Tyr s’éveille sous le souffle de la tramontane. La mer n’est qu’un gai frémissement de petites vagues, une vraie splendeur en bleu et blanc agitée sous un ciel azur, sous des cirrus blancs en mouvement là-haut, comme l’écume ici-bas. Le soleil jouit de sa journée de sérénité après tant de grisaille et de mauvais temps.
« J’ai compris » dit Pierre se mettant debout dans la barque où il a dormi. « Il est temps de bouger. Et “ elle ” (il montre la mer qui est agitée jusqu’à l’intérieur du port) nous a donné l’eau lustrale… Hum ! Allons faire la deuxième partie du sacrifice… Dis, Jacques… tu n’as pas l’impression de porter deux victimes au sacrifice ? Moi, si.
– Moi aussi, Simon.

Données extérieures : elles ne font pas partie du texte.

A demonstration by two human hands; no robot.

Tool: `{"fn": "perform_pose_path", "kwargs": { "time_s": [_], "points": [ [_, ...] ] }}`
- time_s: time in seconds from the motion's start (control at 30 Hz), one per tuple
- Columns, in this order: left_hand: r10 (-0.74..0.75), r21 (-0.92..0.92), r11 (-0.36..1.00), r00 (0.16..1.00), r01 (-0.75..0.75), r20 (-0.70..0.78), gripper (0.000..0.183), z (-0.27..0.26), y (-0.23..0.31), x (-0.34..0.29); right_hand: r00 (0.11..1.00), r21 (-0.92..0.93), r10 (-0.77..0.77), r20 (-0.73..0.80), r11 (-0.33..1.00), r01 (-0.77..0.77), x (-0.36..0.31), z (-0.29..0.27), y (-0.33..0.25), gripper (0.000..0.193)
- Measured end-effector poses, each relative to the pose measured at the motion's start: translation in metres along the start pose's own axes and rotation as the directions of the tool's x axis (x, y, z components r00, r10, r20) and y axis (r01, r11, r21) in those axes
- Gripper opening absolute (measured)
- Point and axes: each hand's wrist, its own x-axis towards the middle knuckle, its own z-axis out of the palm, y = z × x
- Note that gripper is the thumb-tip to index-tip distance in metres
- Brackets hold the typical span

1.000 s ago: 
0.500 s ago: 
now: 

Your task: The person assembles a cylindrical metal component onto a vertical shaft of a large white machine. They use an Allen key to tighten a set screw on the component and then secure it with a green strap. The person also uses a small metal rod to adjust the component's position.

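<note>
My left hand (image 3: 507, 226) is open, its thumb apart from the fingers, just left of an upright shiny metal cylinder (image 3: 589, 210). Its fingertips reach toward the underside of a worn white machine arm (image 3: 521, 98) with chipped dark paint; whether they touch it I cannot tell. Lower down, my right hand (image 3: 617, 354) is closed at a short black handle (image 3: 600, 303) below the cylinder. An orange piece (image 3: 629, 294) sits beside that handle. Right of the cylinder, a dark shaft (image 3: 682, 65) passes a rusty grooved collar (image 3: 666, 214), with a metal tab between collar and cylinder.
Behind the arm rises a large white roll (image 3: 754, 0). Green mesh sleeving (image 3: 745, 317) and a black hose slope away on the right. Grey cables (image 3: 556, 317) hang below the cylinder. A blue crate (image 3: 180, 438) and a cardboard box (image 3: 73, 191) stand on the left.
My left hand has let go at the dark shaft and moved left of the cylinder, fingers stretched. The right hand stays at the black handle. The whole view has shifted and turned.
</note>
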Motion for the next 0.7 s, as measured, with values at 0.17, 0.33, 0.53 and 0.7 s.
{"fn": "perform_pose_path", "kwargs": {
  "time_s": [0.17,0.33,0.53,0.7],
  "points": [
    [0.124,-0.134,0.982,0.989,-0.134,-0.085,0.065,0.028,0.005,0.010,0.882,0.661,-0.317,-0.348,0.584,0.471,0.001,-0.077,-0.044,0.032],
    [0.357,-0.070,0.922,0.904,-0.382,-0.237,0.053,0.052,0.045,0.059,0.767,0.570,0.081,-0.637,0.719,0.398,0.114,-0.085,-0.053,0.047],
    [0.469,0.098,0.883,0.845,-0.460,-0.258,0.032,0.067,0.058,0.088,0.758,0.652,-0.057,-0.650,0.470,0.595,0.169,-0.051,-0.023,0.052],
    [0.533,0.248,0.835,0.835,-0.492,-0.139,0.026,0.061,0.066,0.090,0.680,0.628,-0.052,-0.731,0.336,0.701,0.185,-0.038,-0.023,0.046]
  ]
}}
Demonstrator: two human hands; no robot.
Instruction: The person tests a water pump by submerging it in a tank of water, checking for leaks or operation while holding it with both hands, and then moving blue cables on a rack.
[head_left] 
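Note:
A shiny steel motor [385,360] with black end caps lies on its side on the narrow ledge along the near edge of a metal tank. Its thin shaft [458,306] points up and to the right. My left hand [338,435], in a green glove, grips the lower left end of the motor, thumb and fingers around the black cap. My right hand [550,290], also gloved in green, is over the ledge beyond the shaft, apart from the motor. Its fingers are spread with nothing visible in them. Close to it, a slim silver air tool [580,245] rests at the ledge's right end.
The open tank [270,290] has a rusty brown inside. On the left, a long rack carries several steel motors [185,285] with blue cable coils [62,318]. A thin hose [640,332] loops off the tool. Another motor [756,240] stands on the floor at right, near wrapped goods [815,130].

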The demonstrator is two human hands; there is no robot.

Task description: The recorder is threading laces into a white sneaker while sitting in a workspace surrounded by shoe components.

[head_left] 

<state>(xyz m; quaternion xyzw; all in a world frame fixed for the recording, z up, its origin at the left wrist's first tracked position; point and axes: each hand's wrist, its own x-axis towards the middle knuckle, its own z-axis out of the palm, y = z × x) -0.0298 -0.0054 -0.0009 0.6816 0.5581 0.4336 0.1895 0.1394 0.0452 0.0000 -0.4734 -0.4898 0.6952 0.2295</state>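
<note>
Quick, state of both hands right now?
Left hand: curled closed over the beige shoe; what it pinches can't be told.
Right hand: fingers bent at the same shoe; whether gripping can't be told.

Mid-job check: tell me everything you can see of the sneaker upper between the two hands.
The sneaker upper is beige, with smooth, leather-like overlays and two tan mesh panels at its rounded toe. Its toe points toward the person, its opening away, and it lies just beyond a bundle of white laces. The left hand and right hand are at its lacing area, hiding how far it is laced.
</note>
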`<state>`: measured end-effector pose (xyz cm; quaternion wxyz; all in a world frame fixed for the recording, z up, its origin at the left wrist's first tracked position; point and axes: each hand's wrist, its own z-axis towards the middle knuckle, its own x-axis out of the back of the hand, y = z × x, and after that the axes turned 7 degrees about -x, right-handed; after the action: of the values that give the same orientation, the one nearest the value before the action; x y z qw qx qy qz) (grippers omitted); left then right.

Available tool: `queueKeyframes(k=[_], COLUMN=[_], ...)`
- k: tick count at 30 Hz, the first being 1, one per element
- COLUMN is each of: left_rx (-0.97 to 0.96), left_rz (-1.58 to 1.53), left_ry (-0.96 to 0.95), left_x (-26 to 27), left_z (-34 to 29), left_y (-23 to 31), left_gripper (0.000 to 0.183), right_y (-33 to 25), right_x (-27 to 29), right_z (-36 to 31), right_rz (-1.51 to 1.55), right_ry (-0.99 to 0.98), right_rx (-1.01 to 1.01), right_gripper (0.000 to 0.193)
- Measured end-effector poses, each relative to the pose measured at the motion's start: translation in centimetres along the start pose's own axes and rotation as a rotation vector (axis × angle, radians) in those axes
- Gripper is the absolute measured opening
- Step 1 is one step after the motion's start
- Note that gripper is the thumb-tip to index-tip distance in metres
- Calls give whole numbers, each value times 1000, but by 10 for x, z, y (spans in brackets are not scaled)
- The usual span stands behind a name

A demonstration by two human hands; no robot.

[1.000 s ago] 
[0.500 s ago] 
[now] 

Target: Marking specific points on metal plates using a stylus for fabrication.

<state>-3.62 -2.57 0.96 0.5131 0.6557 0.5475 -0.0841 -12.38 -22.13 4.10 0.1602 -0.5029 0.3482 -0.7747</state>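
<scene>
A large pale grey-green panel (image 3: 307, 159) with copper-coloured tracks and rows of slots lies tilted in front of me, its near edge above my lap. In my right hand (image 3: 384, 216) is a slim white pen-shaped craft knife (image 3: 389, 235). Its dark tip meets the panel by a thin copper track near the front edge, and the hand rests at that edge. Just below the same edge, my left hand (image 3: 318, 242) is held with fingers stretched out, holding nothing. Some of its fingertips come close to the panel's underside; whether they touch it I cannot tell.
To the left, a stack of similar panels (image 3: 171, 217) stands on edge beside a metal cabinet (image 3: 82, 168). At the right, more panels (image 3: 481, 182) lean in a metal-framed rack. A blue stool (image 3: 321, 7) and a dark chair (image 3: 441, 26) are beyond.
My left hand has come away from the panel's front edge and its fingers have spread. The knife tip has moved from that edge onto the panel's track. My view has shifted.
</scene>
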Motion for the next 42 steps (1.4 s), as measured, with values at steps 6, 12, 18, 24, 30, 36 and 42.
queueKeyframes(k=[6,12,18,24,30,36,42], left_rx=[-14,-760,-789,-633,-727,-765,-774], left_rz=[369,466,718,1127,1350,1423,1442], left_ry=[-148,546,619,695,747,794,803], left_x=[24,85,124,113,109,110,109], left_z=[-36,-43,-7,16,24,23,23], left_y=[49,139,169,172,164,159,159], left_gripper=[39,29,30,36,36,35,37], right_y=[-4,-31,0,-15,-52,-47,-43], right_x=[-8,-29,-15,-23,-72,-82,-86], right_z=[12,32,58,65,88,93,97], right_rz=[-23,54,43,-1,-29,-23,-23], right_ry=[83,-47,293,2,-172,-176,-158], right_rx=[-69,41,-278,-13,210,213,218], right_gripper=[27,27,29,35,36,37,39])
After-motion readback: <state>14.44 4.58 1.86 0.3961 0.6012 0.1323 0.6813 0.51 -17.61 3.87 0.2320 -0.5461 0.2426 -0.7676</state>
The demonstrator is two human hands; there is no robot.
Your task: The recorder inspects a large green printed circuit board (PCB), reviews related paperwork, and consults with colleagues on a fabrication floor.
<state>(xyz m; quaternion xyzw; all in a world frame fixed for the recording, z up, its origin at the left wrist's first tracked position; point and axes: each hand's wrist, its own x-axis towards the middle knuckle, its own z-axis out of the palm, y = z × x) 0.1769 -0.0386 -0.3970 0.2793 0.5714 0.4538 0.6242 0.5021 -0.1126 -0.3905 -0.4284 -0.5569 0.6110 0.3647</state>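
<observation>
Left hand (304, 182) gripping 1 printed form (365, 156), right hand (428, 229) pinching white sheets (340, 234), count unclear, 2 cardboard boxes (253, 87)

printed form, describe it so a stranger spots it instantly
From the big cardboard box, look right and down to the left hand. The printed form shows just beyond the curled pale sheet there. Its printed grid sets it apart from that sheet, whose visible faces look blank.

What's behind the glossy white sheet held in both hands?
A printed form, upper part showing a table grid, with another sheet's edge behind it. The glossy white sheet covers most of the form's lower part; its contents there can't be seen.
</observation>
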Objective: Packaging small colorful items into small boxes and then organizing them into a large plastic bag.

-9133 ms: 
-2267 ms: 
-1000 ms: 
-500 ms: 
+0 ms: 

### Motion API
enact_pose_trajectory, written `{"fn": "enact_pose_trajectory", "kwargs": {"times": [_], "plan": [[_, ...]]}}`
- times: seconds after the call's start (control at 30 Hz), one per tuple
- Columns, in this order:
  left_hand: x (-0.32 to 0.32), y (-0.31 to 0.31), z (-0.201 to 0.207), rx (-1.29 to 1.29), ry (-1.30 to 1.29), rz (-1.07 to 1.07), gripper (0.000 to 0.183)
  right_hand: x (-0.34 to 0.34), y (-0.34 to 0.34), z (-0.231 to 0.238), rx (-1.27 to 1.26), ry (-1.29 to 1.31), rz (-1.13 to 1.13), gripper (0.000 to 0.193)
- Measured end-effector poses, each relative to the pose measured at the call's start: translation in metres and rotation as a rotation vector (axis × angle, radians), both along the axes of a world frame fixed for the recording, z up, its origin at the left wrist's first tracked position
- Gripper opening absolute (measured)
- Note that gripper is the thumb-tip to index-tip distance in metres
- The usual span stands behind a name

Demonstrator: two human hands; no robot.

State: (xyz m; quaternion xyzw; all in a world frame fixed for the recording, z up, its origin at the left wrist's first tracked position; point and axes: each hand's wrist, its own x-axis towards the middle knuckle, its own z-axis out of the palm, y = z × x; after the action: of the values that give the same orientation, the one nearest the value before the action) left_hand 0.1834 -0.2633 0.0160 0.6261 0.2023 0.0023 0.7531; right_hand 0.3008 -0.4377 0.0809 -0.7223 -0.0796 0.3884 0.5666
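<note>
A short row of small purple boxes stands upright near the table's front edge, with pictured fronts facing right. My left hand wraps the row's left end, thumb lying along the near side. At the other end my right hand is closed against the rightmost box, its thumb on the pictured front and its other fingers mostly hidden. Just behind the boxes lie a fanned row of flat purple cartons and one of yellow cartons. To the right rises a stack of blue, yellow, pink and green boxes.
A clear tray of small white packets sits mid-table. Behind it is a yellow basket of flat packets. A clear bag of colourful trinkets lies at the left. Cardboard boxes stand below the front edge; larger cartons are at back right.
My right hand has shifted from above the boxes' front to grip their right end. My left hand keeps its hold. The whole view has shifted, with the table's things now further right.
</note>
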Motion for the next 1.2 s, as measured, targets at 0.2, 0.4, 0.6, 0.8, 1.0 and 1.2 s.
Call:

Et… je remercie le Maître de l’estime qu’il a pour nous. Mais… moi, je n’aurais pas voulu suppoter tant de souffrance. Et je n’aurais jamais pensé voir cela…
– Moi non plus… Mais… Tu sais ? Je dis que le Maître ne l’aurait pas fait si le Sanhédrin n’y avait fourré son nez…
– Il l’a dit, en effet… Mais qui a bien pu avertir le Sanhédrin ? C’est ce que je voudrais savoir…
– Qui ? Dieu éternel, fais que je me taise et que je ne pense pas ! J’ai fait ce vœu pour éloigner ce soupçon qui me ronge. Aide-moi, Jacques, à ne pas penser. Parle d’autre chose.
– Mais de quoi ? Du temps qu’il fait ?
– Oui, peut-être.
– En fait de mer, moi je ne connais rien…
– Je crois qu’on va bouger, dit Pierre en regardant la mer.
– Non ! Quelques vagues, mais ce n’est rien. Hier, elle était plus mauvaise. Du haut du bateau ce doit être très beau, cette mer agitée. Elle plaira à Jean… Elle le fera chanter.